Question 1

Can I manually perform tasks such as creating, updating, deleting, or setting autodelete policies for data files in the connected Azure storage?

Accepted Answer

Data files shouldn't be modified by a customer and no customer files should be placed in the data folders.

Note

To drop stale and stagnant data in the data lake without breaking the Azure Synapse Link, consider using the feature Query and analyze the incremental updates

Question 2

How can I access my table relationships?

Accepted Answer

To access many-to-many relationships, the relationship is available as a table to select from the Add tables page for a new link and from the Manage tables for a pre-existing link.

Note

All relationships data is in Append-only mode by default when written in CSV format.

Question 3

How can I get estimated costs before adding Azure Synapse Link?

Accepted Answer

Azure Synapse Link is a free feature with Dataverse. Utilizing Azure Synapse Link for Dataverse doesn't incur additional charges under Dataverse. However, consider potential costs for the Azure service:

Data storage in Azure Data Lake Storage Gen2: Azure Storage Data Lake Gen2 Pricing | Microsoft Azure
Data consumption cost (such as Synapse Workspace): Pricing - Azure Synapse Analytics | Microsoft Azure For comprehensive Microsoft Cost Management information, go to: Plan to manage Azure costs - Microsoft Cost Management | Microsoft Learn

Question 4

What happens when I add a column?

Accepted Answer

When you add a new column to a table in the source, it's also added at the end of the file in the destination in the corresponding file partition. While the rows that existed prior to the addition of the column won't show the new column, new or updated rows will show the newly added column.

Question 5

What happens when I delete a column?

Accepted Answer

When you delete a column from a table in the source, the column isn't dropped from the destination. Instead, the rows are no longer updated and are marked as null while preserving the previous rows.

Question 6

What happens if I change the data type of a column?

Accepted Answer

Changing the data type of a column is a breaking change and you'll need to unlink and relink.

Question 7

What happens when I delete a row?

Accepted Answer

Deleting a row is handled differently based on which data write options you choose:

In-place update with CSV format: This is the default mode. When you delete a table row in this mode, the row is also deleted from the corresponding data partition in the Azure Data Lake.
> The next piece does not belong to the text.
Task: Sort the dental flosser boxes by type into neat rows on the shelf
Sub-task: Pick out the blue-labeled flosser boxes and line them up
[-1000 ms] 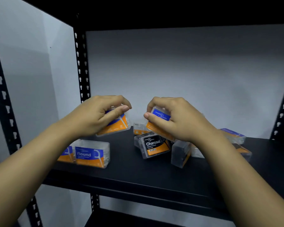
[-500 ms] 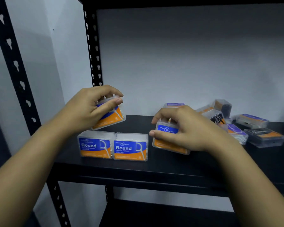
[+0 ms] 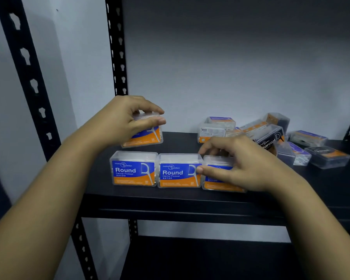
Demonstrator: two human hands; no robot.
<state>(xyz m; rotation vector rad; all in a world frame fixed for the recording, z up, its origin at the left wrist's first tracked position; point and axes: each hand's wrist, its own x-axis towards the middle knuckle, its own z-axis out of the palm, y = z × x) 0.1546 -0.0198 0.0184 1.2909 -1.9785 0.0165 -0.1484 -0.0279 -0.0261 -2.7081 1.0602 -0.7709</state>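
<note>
Both hands (image 3: 127,118) (image 3: 236,164) curled around boxes (image 3: 143,136)

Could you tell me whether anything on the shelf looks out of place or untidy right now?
Yes: the pile at the back right is jumbled, with Round and Charcoal boxes mixed, tilted and overlapping. The front row of Round boxes stands straight.
</note>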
In other words, data is hard deleted from the destination.
Append-only with CSV format and incremental folder update: In this mode, when a Dataverse table row is deleted, it isn't hard deleted from the destination. Instead, a row is added and set as isDeleted=True to the file in the corresponding data partition in Azure Data Lake.
Export to Delta lake format: Azure Synapse Link performs a soft delete on data during the next delta synchronization cycle, followed by a hard delete after 30 days.

Question 8

Why am I not seeing a column header in the exported file?

Accepted Answer

Azure Synapse Link follows the Common Data Model to make it possible for data and its meaning to be shared across applications and business processes such as Microsoft Power Apps, Power BI, Dynamics 365, and Azure. In each CDM folder, metadata like a column header is stored in the model.json file. More information: Common Data Model and Azure Data Lake Storage Gen2 | Microsoft Learn

Question 9

Why does the Model.json file increase or change in length for the data types and doesn't keep what is defined in Dataverse?

Accepted Answer

Model.json keeps the database length for the column's size. Dataverse has a concept of database length for each column. If you create a column with a size of 200 and later reduce it to 100, Dataverse still allows your existing data to be present in Dataverse. It does that by keeping DBLength to 200 and MaxLength to 100. What you see in Model.json is DBLength and if you use that for downstream processes you'll never provision lesser space for your Dataverse columns.

Note

Memo fields are defined as varchar(max) with a default maximum length of 9999.

Note

Memo fields are defined as varchar(max) with a default maximum length of 9999.

Question 10

What date and time formats can be expected in exported Dataverse tables?

Accepted Answer

There are three date and time formats that can be expected in the exported Dataverse tables.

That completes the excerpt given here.